Requirement:
Would you return the data exactly as given, except for its pictures?

Data items:
..........

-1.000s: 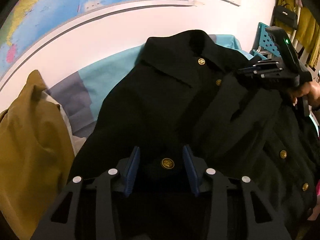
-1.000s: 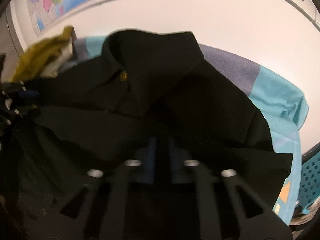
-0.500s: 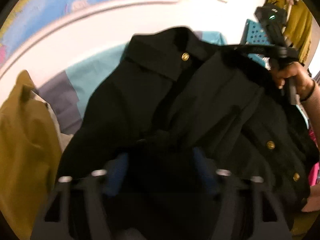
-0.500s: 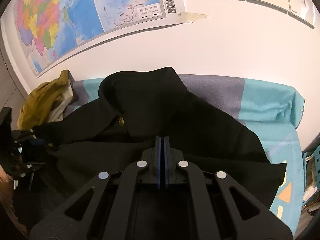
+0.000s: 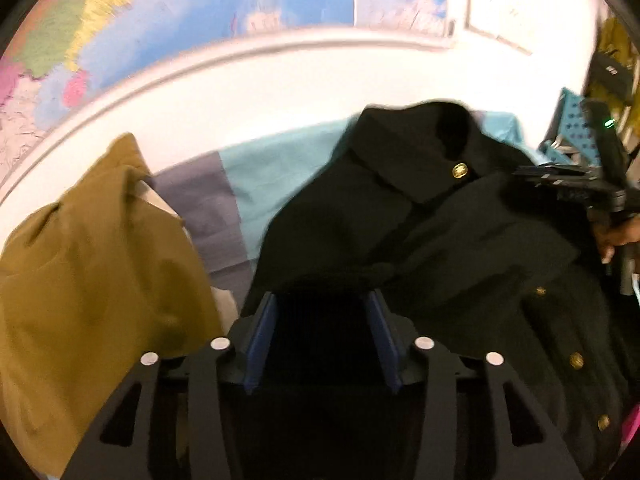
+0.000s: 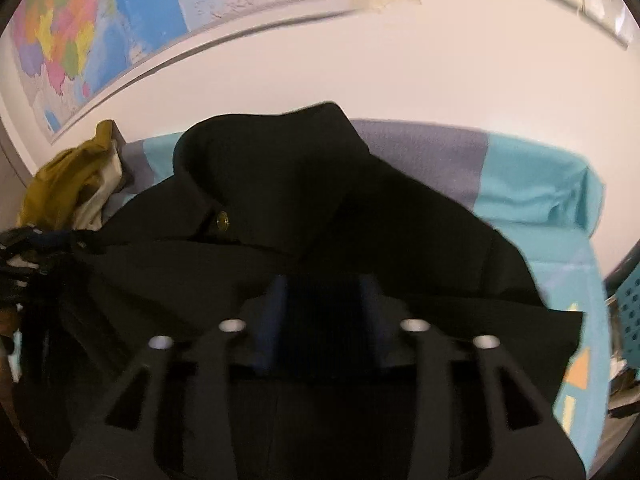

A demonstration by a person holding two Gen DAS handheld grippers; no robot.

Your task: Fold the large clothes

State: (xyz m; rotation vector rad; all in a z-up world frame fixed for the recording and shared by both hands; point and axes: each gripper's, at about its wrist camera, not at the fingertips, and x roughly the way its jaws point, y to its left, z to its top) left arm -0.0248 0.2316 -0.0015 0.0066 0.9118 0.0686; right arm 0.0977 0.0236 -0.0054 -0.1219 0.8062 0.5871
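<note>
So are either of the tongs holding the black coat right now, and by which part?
Nothing is held. Both the left tongs and right tongs are opening with empty gaps above the black coat.

right gripper (image 6: 323, 312) jaws opening | over black coat (image 6: 304, 200) | teal sheet (image 6: 536, 188)

A black coat (image 5: 400, 216) with gold buttons (image 5: 459, 170) lies on a turquoise-and-grey cloth (image 5: 256, 184). At left sits a mustard-yellow garment (image 5: 92, 264); a multicoloured map (image 6: 80, 28) hangs on the white wall (image 6: 400, 72).
</note>
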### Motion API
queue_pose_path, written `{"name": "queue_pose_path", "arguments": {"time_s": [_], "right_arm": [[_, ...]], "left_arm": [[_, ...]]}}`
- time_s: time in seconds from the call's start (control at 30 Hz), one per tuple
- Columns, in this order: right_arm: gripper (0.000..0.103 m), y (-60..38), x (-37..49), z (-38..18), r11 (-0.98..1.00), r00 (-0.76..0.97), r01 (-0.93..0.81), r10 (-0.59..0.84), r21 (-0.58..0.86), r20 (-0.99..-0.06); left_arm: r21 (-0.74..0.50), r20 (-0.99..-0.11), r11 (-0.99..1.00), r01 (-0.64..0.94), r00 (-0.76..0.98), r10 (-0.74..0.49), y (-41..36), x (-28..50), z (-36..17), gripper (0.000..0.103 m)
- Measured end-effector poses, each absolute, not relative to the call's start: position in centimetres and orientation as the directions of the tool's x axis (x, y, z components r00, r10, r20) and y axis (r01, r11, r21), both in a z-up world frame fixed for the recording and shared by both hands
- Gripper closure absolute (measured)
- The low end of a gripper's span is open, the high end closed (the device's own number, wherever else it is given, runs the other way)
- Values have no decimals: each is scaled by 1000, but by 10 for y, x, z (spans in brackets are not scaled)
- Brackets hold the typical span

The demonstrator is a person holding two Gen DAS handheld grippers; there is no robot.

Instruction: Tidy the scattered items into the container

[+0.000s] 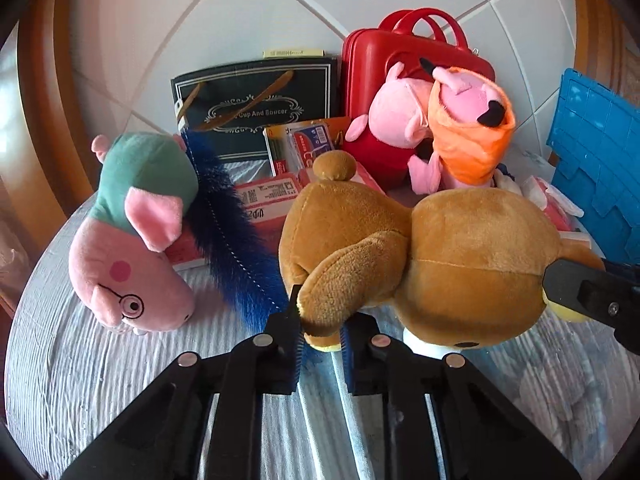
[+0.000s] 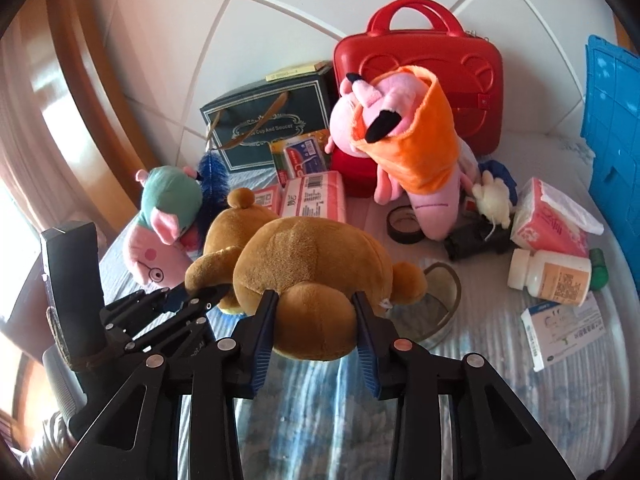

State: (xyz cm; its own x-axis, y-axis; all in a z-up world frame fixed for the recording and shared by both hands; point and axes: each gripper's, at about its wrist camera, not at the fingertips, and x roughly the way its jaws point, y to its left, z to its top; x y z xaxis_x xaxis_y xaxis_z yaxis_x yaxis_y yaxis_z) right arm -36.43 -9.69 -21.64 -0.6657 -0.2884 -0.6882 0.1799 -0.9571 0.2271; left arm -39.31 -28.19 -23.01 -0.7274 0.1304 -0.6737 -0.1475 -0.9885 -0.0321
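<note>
A brown plush bear (image 1: 460,264) lies on the bed, held by both grippers. My left gripper (image 1: 320,332) is shut on the bear's arm (image 1: 340,284). My right gripper (image 2: 316,320) is shut on the bear's head (image 2: 308,280); one of its fingers shows at the right edge of the left wrist view (image 1: 592,292). The left gripper shows at the bear's left in the right wrist view (image 2: 208,292). The blue crate (image 1: 600,184) stands at the right; it also shows in the right wrist view (image 2: 616,136).
A pig plush in green (image 1: 132,240), a blue feather toy (image 1: 228,220), a dark gift bag (image 1: 256,108), a red case (image 2: 420,80), an orange-hooded pink plush (image 2: 412,148), tissue packs (image 2: 548,220), a pill bottle (image 2: 552,276), tape roll (image 2: 406,226) and medicine box (image 2: 560,328) lie around.
</note>
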Motion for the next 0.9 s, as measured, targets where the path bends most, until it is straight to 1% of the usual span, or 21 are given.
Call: {"name": "queue_pose_path", "arguments": {"time_s": [0.1,0.17,0.33,0.5,0.73,0.9], "right_arm": [[67,-97,-357,-202,-956,-676,196,-294,220,-676],[67,-93,-353,-197,-953,-676,199,-301,227,-673],[67,-78,-336,-189,-944,-668,211,-328,253,-668],[68,-61,-319,-176,-941,-677,222,-338,256,-654],[67,-32,-290,-133,-939,-725,252,-342,232,-598],[67,-3,-262,-94,-935,-766,289,-354,204,-536]], "left_arm": [[-24,-667,-990,-141,-735,121,-279,-386,-215,91],[-39,-673,-989,-143,-728,131,-279,-380,-212,91],[-26,-677,-988,-149,-725,127,-269,-356,-208,91],[-20,-663,-989,-146,-739,123,-250,-338,-192,91],[-13,-592,-990,-140,-797,120,-220,-310,-144,91],[-9,-526,-992,-130,-843,115,-193,-285,-103,91]]}}
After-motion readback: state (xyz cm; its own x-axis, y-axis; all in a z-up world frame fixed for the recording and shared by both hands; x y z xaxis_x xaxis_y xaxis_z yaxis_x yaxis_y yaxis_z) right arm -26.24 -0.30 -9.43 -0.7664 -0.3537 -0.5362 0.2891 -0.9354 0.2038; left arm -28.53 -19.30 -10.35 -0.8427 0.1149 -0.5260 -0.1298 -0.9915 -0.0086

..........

Answer to this problem:
-1.000s: 
-1.000s: 
-0.500s: 
-0.500s: 
+0.000s: 
+0.000s: 

A demonstration by a person holding two Gen DAS handheld grippers; no robot.

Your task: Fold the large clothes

State: (xyz m; rotation vector rad; all in a z-up world frame fixed for the recording and shared by both hands; point and axes: each gripper's, at about its wrist camera, not at the fingertips, and x roughly the way its jaws point, y to its left, z to its top) left arm -0.0248 0.2316 -0.0015 0.0066 0.9118 0.0686; right arm 0.0977 0.0236 -0.0054 -0.1219 0.8062 0.5871
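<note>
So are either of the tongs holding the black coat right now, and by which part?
Nothing is held. Both the left tongs and right tongs are opening with empty gaps above the black coat.

right gripper (image 6: 323, 312) jaws opening | over black coat (image 6: 304, 200) | teal sheet (image 6: 536, 188)

A black coat (image 5: 400, 216) with gold buttons (image 5: 459, 170) lies on a turquoise-and-grey cloth (image 5: 256, 184). At left sits a mustard-yellow garment (image 5: 92, 264); a multicoloured map (image 6: 80, 28) hangs on the white wall (image 6: 400, 72).
</note>
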### Motion API
queue_pose_path, written `{"name": "queue_pose_path", "arguments": {"time_s": [_], "right_arm": [[_, ...]], "left_arm": [[_, ...]]}}`
- time_s: time in seconds from the call's start (control at 30 Hz), one per tuple
- Columns, in this order: right_arm: gripper (0.000..0.103 m), y (-60..38), x (-37..49), z (-38..18), r11 (-0.98..1.00), r00 (-0.76..0.97), r01 (-0.93..0.81), r10 (-0.59..0.84), r21 (-0.58..0.86), r20 (-0.99..-0.06); left_arm: r21 (-0.74..0.50), r20 (-0.99..-0.11), r11 (-0.99..1.00), r01 (-0.64..0.94), r00 (-0.76..0.98), r10 (-0.74..0.49), y (-41..36), x (-28..50), z (-36..17), gripper (0.000..0.103 m)
- Measured end-effector poses, each absolute, not relative to the call's start: position in centimetres and orientation as the directions of the tool's x axis (x, y, z components r00, r10, r20) and y axis (r01, r11, r21), both in a z-up world frame fixed for the recording and shared by both hands
- Gripper closure absolute (measured)
- The low end of a gripper's span is open, the high end closed (the device's own number, wherever else it is given, runs the other way)
- Values have no decimals: each is scaled by 1000, but by 10 for y, x, z (spans in brackets are not scaled)
- Brackets hold the typical span

The demonstrator is a person holding two Gen DAS handheld grippers; there is no robot.

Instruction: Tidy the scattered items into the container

[+0.000s] 
[+0.000s] 

State: (xyz cm; its own x-axis, y-axis; all in a z-up world frame fixed for the recording and shared by both hands; point and axes: each gripper's, at about its wrist camera, not at the fingertips, and x roughly the way its jaws point, y to its left, z to its top; x y z xaxis_x xaxis_y xaxis_z yaxis_x yaxis_y yaxis_z) right arm -36.43 -9.69 -21.64 -0.6657 -0.2884 -0.6882 0.1799 -0.9571 0.2271; left arm -39.31 -28.19 -23.01 -0.7274 0.1304 -0.6737 -0.1475 -0.9885 -0.0321
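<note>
A brown plush bear (image 1: 460,264) lies on the bed, held by both grippers. My left gripper (image 1: 320,332) is shut on the bear's arm (image 1: 340,284). My right gripper (image 2: 316,320) is shut on the bear's head (image 2: 308,280); one of its fingers shows at the right edge of the left wrist view (image 1: 592,292). The left gripper shows at the bear's left in the right wrist view (image 2: 208,292). The blue crate (image 1: 600,184) stands at the right; it also shows in the right wrist view (image 2: 616,136).
A pig plush in green (image 1: 132,240), a blue feather toy (image 1: 228,220), a dark gift bag (image 1: 256,108), a red case (image 2: 420,80), an orange-hooded pink plush (image 2: 412,148), tissue packs (image 2: 548,220), a pill bottle (image 2: 552,276), tape roll (image 2: 406,226) and medicine box (image 2: 560,328) lie around.
</note>
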Motion for the next 0.9 s, as measured, targets where the path bends most, until it is straight to 1% of the usual span, or 21 are given.
Call: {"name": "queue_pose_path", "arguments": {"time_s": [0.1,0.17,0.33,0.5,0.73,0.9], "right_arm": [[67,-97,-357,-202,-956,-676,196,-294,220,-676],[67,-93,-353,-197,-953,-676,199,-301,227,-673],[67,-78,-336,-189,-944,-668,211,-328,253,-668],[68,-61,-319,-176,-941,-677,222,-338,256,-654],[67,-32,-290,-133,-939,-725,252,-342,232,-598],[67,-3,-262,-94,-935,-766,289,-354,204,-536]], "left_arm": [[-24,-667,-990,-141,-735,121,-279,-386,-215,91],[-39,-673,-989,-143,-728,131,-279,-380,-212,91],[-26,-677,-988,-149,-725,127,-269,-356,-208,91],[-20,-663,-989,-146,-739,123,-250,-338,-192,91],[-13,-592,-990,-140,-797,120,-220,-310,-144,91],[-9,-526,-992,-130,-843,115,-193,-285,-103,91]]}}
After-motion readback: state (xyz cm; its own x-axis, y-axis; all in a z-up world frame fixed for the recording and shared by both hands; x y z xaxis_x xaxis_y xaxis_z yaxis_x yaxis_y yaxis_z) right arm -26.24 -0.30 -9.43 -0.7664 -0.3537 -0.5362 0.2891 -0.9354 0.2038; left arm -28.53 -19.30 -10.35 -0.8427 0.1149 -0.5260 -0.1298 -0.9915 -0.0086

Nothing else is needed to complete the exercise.